Records from a collection:
☆ ☆ ☆ ☆

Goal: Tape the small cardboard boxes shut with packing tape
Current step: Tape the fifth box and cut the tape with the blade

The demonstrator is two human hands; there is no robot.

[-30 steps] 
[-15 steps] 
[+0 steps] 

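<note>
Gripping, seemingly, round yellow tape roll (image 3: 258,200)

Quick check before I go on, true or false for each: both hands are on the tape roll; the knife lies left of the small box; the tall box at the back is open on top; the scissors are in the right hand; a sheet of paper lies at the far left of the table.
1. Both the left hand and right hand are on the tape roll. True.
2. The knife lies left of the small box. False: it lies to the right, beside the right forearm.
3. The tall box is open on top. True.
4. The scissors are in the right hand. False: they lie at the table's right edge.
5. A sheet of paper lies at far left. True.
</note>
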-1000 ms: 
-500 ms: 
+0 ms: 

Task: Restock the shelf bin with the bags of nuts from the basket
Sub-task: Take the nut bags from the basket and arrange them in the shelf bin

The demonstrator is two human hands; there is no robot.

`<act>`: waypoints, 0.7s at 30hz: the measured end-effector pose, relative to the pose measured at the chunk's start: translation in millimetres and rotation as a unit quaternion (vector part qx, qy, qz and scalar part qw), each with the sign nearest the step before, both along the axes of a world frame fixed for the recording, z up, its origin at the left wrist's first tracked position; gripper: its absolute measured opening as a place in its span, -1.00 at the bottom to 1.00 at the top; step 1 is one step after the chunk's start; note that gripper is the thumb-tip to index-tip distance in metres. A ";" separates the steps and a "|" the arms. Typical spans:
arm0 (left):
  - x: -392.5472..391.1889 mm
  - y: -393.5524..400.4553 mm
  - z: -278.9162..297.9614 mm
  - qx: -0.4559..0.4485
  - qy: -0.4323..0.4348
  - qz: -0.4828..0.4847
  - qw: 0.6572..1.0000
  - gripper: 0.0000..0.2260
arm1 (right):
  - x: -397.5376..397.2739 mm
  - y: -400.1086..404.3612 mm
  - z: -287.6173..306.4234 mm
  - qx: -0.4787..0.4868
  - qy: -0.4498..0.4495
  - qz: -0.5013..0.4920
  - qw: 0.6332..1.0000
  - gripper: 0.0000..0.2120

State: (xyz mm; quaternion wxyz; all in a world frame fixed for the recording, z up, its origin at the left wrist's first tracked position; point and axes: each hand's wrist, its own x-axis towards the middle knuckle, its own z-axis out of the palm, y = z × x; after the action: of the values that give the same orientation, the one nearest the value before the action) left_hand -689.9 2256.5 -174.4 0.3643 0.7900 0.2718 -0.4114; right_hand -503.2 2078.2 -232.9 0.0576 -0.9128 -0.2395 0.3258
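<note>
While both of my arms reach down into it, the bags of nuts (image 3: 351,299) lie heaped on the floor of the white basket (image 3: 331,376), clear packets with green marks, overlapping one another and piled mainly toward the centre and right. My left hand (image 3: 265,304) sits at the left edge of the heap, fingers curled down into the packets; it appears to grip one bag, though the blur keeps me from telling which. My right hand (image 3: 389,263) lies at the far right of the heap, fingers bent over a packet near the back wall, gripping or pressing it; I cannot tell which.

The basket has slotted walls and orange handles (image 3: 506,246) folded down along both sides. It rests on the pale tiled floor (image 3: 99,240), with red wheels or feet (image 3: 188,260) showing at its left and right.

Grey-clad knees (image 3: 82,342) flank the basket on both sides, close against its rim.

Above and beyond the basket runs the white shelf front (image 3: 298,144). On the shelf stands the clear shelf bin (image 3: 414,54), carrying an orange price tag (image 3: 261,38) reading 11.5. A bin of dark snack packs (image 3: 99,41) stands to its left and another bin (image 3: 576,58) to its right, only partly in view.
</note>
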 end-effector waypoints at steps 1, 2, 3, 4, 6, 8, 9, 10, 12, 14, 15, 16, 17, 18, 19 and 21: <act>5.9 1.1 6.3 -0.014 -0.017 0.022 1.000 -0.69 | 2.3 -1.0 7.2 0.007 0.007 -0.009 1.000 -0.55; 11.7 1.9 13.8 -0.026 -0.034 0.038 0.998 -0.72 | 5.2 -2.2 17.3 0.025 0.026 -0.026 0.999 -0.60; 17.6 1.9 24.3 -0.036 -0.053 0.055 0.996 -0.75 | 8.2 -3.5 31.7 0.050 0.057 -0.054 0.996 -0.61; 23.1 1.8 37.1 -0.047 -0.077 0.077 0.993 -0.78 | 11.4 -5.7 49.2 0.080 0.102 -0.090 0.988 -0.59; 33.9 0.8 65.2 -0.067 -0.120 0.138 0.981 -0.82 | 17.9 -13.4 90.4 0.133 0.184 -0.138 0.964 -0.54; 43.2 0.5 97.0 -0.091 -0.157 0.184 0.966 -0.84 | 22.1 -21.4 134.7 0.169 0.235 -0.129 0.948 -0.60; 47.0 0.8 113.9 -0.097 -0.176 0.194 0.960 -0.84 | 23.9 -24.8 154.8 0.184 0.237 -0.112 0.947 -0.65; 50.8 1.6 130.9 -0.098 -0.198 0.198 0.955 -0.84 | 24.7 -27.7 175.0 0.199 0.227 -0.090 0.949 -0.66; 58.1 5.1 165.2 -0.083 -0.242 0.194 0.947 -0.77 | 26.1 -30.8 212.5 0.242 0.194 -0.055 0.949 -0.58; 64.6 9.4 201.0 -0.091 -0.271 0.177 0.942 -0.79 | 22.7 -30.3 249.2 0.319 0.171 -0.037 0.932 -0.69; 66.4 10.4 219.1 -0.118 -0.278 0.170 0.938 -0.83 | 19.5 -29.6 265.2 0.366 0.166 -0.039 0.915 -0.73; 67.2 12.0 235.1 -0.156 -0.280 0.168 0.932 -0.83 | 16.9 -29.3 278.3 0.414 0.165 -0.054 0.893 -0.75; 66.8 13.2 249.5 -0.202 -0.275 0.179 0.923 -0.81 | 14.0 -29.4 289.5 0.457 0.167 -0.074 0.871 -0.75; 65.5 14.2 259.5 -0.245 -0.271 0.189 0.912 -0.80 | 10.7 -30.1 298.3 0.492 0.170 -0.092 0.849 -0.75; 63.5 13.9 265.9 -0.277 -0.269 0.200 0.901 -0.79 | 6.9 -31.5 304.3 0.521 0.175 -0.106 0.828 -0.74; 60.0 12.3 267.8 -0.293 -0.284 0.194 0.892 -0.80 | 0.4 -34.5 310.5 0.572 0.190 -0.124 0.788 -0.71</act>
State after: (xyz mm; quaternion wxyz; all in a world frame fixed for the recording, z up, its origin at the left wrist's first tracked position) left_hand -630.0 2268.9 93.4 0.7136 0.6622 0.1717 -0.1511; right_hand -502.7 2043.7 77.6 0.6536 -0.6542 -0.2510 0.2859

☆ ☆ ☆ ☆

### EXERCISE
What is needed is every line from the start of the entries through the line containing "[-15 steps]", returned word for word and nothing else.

### EXERCISE ANSWER
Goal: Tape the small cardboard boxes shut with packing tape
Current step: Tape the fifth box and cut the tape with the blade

The demonstrator is two human hands; there is no robot.

[-30 steps] 
[-15 steps] 

This exercise requires nothing further.